Support for the idea that the female figure to the right of the painting is a teacher comes from the fact that the painting was created for Bennett College, a historically black women’s college. Douglas’ depiction of Harriet Tubman shows her as an ideal exemplar for the students of Bennett College. Her courage and leadership were instrumental in ending slavery and in continuing efforts for women’s suffrage. Just as Harriet leads some of the figures out of slavery’s oppression, so this woman could inspire black female college attendees to overcome continued racism and discouragement as they struggle toward a better world. Those in the present look back to Harriet and honor her legacy by continuing to carry it forward.
Douglas’ painting is not called pride, but it nevertheless demonstrates the positive face of this Janus term. The positive side of pride is associated with confidence. That confidence can be personal and centered in a sense of satisfaction or attainment by an individual, or it can be a sense of strength and belonging via the attachment to a larger group or cause. In this respect, Douglas offers a powerful version of Black pride. Black pride and other forms of ethnic and/or identity pride, including gay pride, provide a powerful antidote against the oppression of racist and homophobic cultural forces. Pride provides a sense of dignity and place, connecting one with a cause, a legacy, and a vision for which to strive. Pride heals, frees, lifts, and encourages.
So what are we to make of the concept of pride? Is it an auto-antonym like the verb “to dust,” which can mean to remove dust, as when you dust your apartment, but it can also mean to sprinkle lightly, as when you dust doughnuts with powdered sugar? This fundamental question about the nature of pride is half of what this book answers. The other half is a parallel question about the nature of humility.

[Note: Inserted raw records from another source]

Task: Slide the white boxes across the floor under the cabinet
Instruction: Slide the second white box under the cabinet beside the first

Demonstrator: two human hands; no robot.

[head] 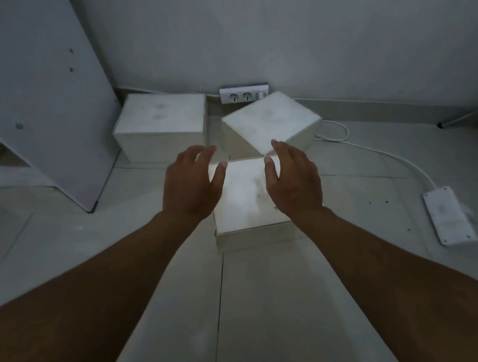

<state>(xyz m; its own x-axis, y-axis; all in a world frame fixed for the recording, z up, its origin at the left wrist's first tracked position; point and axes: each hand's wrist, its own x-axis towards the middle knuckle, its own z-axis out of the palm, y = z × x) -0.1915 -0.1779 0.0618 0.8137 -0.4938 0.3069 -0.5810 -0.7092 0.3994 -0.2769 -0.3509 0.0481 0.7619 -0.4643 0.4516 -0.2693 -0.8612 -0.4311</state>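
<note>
Left hand (192, 182) and right hand (293, 181), both spread wide, fingers apart, holding nothing, just above the nearest white square cardboard box (245, 197) on the pale tiled floor (281, 307). Two more white boxes behind: one (160, 121) sitting straight beside the tall white cabinet panel (43, 87), one (268, 124) turned crooked, near the white wall socket strip (243, 96). White flat power block (449, 215) with cord, off right.

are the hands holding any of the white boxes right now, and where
Nothing is held. The left hand and right hand hover open over the nearest white cardboard box, with no grip closed on it.
</note>
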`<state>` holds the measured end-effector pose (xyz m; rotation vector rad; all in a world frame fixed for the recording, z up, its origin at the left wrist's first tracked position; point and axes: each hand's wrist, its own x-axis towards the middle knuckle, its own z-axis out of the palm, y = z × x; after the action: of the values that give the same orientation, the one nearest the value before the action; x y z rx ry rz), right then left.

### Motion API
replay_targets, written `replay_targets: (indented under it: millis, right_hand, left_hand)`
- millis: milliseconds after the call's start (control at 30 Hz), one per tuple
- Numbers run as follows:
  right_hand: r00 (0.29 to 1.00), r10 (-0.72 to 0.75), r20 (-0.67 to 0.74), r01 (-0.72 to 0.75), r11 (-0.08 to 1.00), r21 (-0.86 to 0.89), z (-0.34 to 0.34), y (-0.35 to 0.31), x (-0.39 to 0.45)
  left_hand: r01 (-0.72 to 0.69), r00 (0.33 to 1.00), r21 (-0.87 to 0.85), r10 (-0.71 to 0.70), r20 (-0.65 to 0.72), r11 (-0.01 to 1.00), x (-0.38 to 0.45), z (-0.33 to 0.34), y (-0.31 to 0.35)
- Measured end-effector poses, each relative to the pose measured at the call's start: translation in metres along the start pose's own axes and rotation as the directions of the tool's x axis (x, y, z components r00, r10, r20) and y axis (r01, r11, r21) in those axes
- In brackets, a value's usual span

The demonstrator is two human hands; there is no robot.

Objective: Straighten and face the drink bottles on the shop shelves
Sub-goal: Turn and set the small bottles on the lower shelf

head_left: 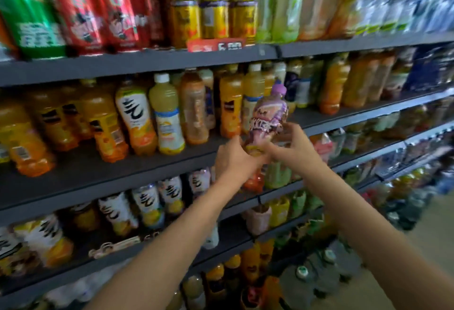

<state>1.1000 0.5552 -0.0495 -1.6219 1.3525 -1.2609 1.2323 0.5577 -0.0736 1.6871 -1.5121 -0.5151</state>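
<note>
Step in hand: facing purple-labelled bottle [266, 118]. Left hand [232, 160] and right hand [292, 146] both grasp its lower body, bottle tilted, lifted off shelf [147, 162] front edge. Next, likely: turn label forward, set upright in row.

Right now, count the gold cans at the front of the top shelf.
3, side by side above the red price tag: left gold can, middle gold can, right gold can. More may sit hidden behind them.
</note>
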Motion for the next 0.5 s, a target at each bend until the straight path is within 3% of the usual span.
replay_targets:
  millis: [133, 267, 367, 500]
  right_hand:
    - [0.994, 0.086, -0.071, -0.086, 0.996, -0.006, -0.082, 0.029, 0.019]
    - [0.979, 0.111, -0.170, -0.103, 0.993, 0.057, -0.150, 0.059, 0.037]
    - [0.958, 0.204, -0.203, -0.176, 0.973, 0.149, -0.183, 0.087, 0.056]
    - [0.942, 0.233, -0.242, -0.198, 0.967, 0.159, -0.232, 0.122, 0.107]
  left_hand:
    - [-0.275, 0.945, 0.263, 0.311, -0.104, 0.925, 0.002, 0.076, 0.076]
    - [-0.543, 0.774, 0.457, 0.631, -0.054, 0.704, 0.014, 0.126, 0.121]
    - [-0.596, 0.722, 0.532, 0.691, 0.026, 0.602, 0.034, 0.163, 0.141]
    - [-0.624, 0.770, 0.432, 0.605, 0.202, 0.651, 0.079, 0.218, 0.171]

The Janus Head of Humility

Just as Paul Cadmus’ painting shows the ugly and pathological side of pride, the Griselda story shows that side of humility.3 The Griselda story comes from oral folklore, but one of its earliest written versions appears in Boccaccio’s Decameron. In this version, the Marquis of Sanluzzo marries a poor peasant girl, Griselda, and then, to test her obedience and devotion, subjects her to a number of trials. His first trial is to take their newborn daughter from her mother such that the mother believes that the child is killed. The second trial comes with a similar fate of the couple’s second child, a son. When the Marquis notes his wife’s unwavering devotion, he subjects her to a third trial, wherein he divorces her, tells her that he plans on marrying another woman, and sends her back to her father. The Marquis’ final trial comes when he demands that Griselda return to prepare the palace for his upcoming wedding. When she dutifully agrees, working tirelessly in her debasing peasant clothing until all is prepared, Griselda is finally rewarded for her humility with the return of her two children (who were secretly and carefully raised by the Marquis’ extended family) and her place as the Marquis’ wife.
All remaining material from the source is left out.